Mums-to-be are to be offered a vaccine to protect their new-born babies from whooping cough.
Hull University Teaching Hospitals NHS Trust is to become one of the first hospital trusts in the country to offer women the vaccine in a hospital setting.
Having the vaccine means babies will receive vital immunity from their mothers to protect them from the serious infection until they are old enough to receive the routine vaccination at eight weeks old.
Healthy lifestyles midwife Caroline Clark is one of 10 midwives trained to administer the injection from this week when women come to Hull Women and Children’s Hospital after their 20-week scan.
She said: “Women who have the vaccine are protecting their babies from what can be a very serious condition with major complications. Whooping cough has claimed the lives of babies in the past and vaccination is essential protection for those first few weeks.
“This vaccine has been tested on 18,000 women with no risk to the mother or baby identified so we are hoping as many women as possible will get vaccinated.”
Whooping cough, also known as pertussis, is a highly contagious bacterial infection affecting the lungs and airways.
It can be life-threatening in young babies, with those under six months at particular risk of complications and usually requiring hospital admission if they contract the infection.

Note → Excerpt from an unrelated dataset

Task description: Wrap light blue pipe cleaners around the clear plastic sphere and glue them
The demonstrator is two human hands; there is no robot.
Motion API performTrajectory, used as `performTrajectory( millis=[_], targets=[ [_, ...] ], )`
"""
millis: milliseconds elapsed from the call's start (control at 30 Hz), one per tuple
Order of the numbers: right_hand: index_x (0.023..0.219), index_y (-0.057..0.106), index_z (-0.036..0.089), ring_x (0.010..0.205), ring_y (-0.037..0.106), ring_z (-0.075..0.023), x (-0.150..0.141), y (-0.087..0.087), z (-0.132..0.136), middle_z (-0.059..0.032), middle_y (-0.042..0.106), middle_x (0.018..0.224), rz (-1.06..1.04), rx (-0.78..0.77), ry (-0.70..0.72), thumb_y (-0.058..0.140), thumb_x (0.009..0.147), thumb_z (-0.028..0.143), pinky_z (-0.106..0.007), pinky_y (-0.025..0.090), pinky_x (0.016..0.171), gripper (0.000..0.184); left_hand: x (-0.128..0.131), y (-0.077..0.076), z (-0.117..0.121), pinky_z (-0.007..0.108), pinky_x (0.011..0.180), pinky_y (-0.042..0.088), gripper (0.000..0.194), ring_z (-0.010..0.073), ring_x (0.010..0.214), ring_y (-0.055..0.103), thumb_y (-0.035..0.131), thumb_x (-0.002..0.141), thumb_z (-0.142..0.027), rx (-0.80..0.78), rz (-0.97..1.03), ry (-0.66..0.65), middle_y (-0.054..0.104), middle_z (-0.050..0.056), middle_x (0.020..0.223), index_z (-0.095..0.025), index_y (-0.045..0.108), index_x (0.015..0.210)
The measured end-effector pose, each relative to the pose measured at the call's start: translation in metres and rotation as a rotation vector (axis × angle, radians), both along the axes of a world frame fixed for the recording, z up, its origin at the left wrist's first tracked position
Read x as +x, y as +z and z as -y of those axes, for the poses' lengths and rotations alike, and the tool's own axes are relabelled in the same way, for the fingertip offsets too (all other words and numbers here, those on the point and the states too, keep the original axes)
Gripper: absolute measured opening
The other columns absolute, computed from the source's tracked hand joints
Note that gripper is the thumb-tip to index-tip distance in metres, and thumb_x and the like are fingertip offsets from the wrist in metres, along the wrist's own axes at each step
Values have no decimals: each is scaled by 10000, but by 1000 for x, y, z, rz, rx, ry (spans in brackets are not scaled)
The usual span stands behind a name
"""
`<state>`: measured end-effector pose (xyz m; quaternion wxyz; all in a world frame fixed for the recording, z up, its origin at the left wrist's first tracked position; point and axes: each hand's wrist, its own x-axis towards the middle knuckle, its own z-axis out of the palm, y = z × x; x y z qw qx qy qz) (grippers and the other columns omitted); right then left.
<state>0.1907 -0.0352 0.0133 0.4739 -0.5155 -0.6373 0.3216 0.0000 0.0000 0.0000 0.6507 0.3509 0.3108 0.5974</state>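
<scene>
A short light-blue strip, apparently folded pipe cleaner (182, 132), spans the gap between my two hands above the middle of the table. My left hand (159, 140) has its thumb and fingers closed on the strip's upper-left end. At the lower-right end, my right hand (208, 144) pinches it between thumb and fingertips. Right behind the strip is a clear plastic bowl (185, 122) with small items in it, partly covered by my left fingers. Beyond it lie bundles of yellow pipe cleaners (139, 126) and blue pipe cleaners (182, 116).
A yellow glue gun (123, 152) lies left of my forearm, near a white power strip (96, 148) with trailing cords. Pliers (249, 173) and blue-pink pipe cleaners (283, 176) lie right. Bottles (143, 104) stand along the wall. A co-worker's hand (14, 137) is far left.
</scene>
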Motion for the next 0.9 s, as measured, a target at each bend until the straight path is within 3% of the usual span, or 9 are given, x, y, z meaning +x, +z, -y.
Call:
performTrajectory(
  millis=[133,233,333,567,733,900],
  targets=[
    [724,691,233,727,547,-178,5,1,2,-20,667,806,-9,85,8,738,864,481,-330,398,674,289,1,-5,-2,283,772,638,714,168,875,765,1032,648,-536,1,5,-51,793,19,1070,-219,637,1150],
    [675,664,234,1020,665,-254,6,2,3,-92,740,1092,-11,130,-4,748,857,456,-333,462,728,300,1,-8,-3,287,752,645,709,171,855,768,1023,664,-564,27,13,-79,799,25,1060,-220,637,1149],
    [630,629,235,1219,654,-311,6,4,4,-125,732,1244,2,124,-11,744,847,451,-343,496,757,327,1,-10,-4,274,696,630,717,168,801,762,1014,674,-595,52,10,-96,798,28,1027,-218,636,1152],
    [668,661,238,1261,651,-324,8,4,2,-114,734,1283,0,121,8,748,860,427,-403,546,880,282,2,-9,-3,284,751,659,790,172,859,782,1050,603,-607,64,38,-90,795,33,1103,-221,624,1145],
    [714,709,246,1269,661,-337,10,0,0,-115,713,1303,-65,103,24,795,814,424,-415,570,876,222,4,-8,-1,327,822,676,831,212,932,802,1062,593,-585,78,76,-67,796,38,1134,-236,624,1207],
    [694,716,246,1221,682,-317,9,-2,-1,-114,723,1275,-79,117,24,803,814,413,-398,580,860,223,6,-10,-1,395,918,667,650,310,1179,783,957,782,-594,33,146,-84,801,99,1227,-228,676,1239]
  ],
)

During coughing fits, some babies can gasp for breath, causing the whooping sound that gives the condition its name. They can also turn blue, known as cyanosis.
The trust is providing the whooping cough vaccine as part of a programme introduced by the Department of Health following a national outbreak in 2012.

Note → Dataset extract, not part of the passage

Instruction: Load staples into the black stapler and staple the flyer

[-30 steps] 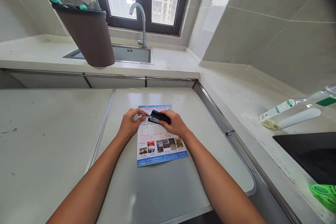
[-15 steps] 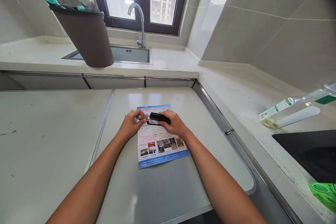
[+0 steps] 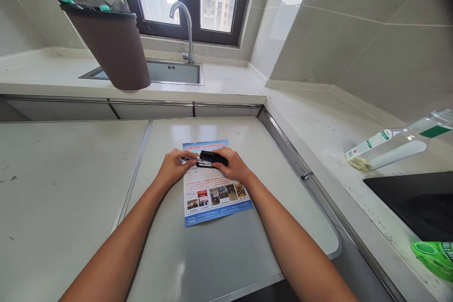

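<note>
A black stapler (image 3: 209, 157) is held low over a printed flyer (image 3: 218, 212) with blue borders, small photos and red lettering. My right hand (image 3: 231, 163) is closed around the stapler's right part, thumb on the near side. At its left end, my left hand (image 3: 175, 166) pinches a slim silvery metal piece (image 3: 189, 158) that sticks out from the stapler. The fingertips cover part of that piece, so its full shape is hidden. Both hands rest over the upper half of the flyer.
The flyer lies on a white tabletop (image 3: 205, 264) with a seam on its left. Behind are a brown bin (image 3: 109, 49), a sink (image 3: 177, 72) and a tap (image 3: 189, 33). A clear bottle (image 3: 399, 141), a black panel (image 3: 417, 203) and a green packet (image 3: 435, 257) are on the right counter.
The whole view has shifted slightly, with things sitting a little further left. Both hands keep their grips on the stapler, with hardly any movement between them.
</note>
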The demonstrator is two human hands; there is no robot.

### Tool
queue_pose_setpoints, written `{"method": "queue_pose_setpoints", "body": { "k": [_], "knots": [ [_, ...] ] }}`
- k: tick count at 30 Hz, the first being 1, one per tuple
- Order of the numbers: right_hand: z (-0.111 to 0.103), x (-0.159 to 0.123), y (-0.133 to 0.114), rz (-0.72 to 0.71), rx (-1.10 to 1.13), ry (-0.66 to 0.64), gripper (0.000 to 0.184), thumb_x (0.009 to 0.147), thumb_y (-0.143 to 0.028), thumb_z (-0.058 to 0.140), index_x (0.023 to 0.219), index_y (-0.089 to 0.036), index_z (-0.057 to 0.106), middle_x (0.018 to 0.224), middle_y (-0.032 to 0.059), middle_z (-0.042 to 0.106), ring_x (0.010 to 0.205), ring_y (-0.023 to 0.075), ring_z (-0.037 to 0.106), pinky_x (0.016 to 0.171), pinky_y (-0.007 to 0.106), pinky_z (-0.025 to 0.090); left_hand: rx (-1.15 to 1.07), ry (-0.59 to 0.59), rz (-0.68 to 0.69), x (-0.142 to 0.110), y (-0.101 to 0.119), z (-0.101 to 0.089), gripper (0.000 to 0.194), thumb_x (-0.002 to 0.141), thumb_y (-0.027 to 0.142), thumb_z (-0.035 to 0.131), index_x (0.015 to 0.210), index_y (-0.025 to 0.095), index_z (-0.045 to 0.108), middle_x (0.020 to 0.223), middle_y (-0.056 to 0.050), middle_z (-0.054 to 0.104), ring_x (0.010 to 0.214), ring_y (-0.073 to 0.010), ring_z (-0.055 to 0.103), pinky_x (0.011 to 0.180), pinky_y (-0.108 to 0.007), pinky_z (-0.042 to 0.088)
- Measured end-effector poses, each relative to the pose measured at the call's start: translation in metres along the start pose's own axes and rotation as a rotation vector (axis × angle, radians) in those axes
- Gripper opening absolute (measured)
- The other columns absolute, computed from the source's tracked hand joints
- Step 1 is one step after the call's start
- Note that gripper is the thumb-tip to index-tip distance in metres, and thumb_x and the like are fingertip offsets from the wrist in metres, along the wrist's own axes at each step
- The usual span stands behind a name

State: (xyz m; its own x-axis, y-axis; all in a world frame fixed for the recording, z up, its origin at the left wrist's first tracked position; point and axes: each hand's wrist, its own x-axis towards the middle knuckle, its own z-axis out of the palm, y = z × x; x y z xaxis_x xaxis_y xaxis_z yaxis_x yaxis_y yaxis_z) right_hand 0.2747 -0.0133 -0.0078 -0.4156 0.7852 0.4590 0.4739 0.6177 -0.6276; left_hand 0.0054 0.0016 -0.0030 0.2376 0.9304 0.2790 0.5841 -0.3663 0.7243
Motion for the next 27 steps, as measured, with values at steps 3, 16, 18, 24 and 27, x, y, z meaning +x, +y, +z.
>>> {"method": "queue_pose_setpoints", "body": {
  "k": [3,16,18,24,27],
  "knots": [
    [-0.001,0.000,0.002,0.030,0.052,0.066,0.033,0.091,-0.027,0.072,0.124,-0.024,0.071,0.108,0.0081,0.073,0.101,0.0250,0.067,0.094,0.042,0.054,-0.041,0.002,-0.001,0.000,0.000,0.001,0.019,0.082,0.042,0.078,0.096,0.030,0.085,0.095,-0.002,0.080,0.085,-0.0237,0.069,0.081,-0.038,0.053],
    [-0.017,-0.003,0.007,0.130,0.334,0.168,0.040,0.086,-0.049,0.077,0.116,-0.023,0.078,0.106,0.0064,0.077,0.098,0.0245,0.069,0.091,0.041,0.054,-0.290,-0.021,0.004,-0.003,0.006,-0.005,0.022,0.084,0.041,0.077,0.098,0.026,0.083,0.101,-0.003,0.083,0.102,-0.0287,0.076,0.099,-0.044,0.058],
    [-0.016,-0.003,0.003,0.069,0.337,0.082,0.042,0.085,-0.053,0.078,0.115,-0.023,0.079,0.099,0.0065,0.077,0.095,0.0240,0.067,0.090,0.041,0.054,-0.273,-0.080,0.061,-0.004,0.009,-0.005,0.030,0.078,0.040,0.083,0.105,0.026,0.082,0.104,-0.003,0.082,0.106,-0.0285,0.075,0.104,-0.044,0.055],
    [-0.007,0.000,-0.019,-0.006,0.328,-0.033,0.044,0.087,-0.055,0.077,0.119,-0.025,0.078,0.097,0.0067,0.076,0.094,0.0235,0.063,0.088,0.040,0.053,-0.240,-0.133,0.237,-0.003,0.012,-0.005,0.037,0.074,0.039,0.088,0.106,0.024,0.077,0.111,-0.005,0.078,0.110,-0.0270,0.070,0.103,-0.040,0.053],
    [-0.002,0.000,-0.023,0.002,0.321,-0.019,0.045,0.086,-0.057,0.077,0.119,-0.025,0.078,0.096,0.0067,0.076,0.093,0.0237,0.062,0.088,0.041,0.053,-0.234,-0.152,0.259,-0.002,0.007,-0.003,0.035,0.075,0.039,0.087,0.105,0.024,0.076,0.110,-0.006,0.076,0.109,-0.0266,0.068,0.101,-0.040,0.053]
  ]
}}
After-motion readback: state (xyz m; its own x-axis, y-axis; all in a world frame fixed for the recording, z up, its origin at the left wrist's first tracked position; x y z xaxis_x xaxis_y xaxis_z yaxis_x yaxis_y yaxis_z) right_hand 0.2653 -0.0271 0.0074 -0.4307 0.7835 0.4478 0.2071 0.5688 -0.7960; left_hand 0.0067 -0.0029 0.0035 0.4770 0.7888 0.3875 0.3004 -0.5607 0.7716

Its midwives were among the first in England to be trained to administer the flu vaccine at the end of last year and their training has now been extended to cover whooping cough.
Other countries including the US, Argentina, Belgium, Spain, Australia and New Zealand also offer the vaccine to pregnant women.
Around 18,000 women who received the vaccine have been studied by the Medicines and Healthcare products Regulatory Agency (MHRA) and no evidence was found of any risk to the pregnancy or the baby.
Numbers of confirmed cases have plummeted since the vaccine for pregnant women was introduced in October 2012. Between July and September last year, there were 1,322 confirmed cases in England compared to 3,519 in 2012.
In 2012, 147 babies under the age of three months caught whooping cough but it fell to 39 cases between July and September 2017.
Of the 18 babies dying of whooping cough since the introduction of the vaccine for pregnancy women in 2012, 16 were born to mothers who had not been vaccinated against the condition.
Between April and June last year, more than 72 per cent of eligible women received the whooping cough vaccine. No babies died of pertussis between January and September 2017.
Caroline Clark said the team will be based in the antenatal clinic and the vaccine will be offered to women when they come to hospital for antenatal appointments, blood tests or to see consultants.
Plans are for the vaccination programme to be extended to women attending the antenatal day unit.
Caroline said the injection in the woman’s arm can be administered from 16 weeks up until the end of the pregnancy.
“We can give it to women right up until delivery but it may be less effective after 38 weeks,” she said. “It is far better for women to have it between 16-32 weeks so their baby gets maximum protection and in case they go into labour early.
“Before, women would have to go to their GP to be vaccinated against whooping cough so it’s great that midwives are now able to offer this service here at the hospital.”